The Canny filter is a multi-stage edge detector. It uses a filter based on the
derivative of a Gaussian in order to compute the intensity of the gradients.The
Gaussian reduces the effect of noise present in the image. Then, potential
edges are thinned down to 1-pixel curves by removing non-maximum pixels of the
gradient magnitude. Finally, edge pixels are kept or removed using hysteresis
thresholding on the gradient magnitude.

The Canny has three adjustable parameters: the width of the Gaussian (the
noisier the image, the greater the width), and the low and high threshold for
the hysteresis thresholding.

"""

from skimage import feature

# Compute the Canny filter for two values of sigma
edges1 = feature.canny(img, sigma=1, low_threshold=0.1, high_threshold=0.2) # Change these values
edges2 = feature.canny(img, sigma=3, low_threshold=0.1, high_threshold=0.2)

# display results
fig, (ax1, ax2, ax3) = plt.subplots(nrows=1, ncols=3, figsize=(12, 5),
                                    sharex=True, sharey=True)

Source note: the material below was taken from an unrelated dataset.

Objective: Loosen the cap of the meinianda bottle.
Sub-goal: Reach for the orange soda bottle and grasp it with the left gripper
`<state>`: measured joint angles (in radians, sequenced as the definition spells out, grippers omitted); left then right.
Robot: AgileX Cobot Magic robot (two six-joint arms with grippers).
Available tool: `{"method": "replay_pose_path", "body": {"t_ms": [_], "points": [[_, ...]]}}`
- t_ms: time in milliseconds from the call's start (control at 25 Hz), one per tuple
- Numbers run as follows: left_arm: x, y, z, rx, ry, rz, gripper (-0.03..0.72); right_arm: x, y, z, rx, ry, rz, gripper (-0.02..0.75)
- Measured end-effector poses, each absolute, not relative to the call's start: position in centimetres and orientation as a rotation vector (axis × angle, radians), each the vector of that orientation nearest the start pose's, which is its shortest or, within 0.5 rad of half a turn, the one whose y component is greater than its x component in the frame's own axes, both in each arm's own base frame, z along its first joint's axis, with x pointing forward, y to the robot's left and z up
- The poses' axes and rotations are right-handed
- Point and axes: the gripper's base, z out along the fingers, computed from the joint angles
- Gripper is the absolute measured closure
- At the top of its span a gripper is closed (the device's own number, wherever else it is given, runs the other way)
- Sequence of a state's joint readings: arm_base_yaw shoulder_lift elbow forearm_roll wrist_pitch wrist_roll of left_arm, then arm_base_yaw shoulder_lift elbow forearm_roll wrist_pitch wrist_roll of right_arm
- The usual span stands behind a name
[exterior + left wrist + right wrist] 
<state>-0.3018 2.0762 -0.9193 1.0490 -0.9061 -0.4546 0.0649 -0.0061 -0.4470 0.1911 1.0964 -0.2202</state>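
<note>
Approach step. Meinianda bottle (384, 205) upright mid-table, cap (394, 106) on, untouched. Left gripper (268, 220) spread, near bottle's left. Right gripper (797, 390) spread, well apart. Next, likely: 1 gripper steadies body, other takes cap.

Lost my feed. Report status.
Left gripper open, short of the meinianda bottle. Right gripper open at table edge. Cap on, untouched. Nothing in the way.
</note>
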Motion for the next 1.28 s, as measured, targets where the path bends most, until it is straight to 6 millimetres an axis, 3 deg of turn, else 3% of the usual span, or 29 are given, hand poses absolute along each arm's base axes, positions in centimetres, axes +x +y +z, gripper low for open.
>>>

ax1.imshow(img, cmap=plt.cm.gray)
ax1.axis('off')
ax1.set_title('Noisy image')

ax2.imshow(edges1, cmap=plt.cm.gray)
ax2.axis('off')
ax2.set_title('Canny filter, $\sigma=1$')

ax3.imshow(edges2, cmap=plt.cm.gray)
ax3.axis('off')
ax3.set_title('Canny filter, $\sigma=3$')

fig.tight_layout()
plt.show()

In [12]:
# Example use of wavelets to denoise an image:

from skimage import restoration

denoised_img = restoration.denoise_wavelet(img, sigma=0.1) # Change this value

fig = plt.figure(figsize=(8,6))
plt.imshow(denoised_img, cmap=plt.cm.gray)
plt.axis('off')
plt.title('Wavelet denoised image')
plt.show()

Morphological Processing
In [13]:
"""
===========
Skeletonize
===========

Skeletonization reduces binary objects to 1 pixel wide representations. This
can be useful for feature extraction, and/or representing an object's topology.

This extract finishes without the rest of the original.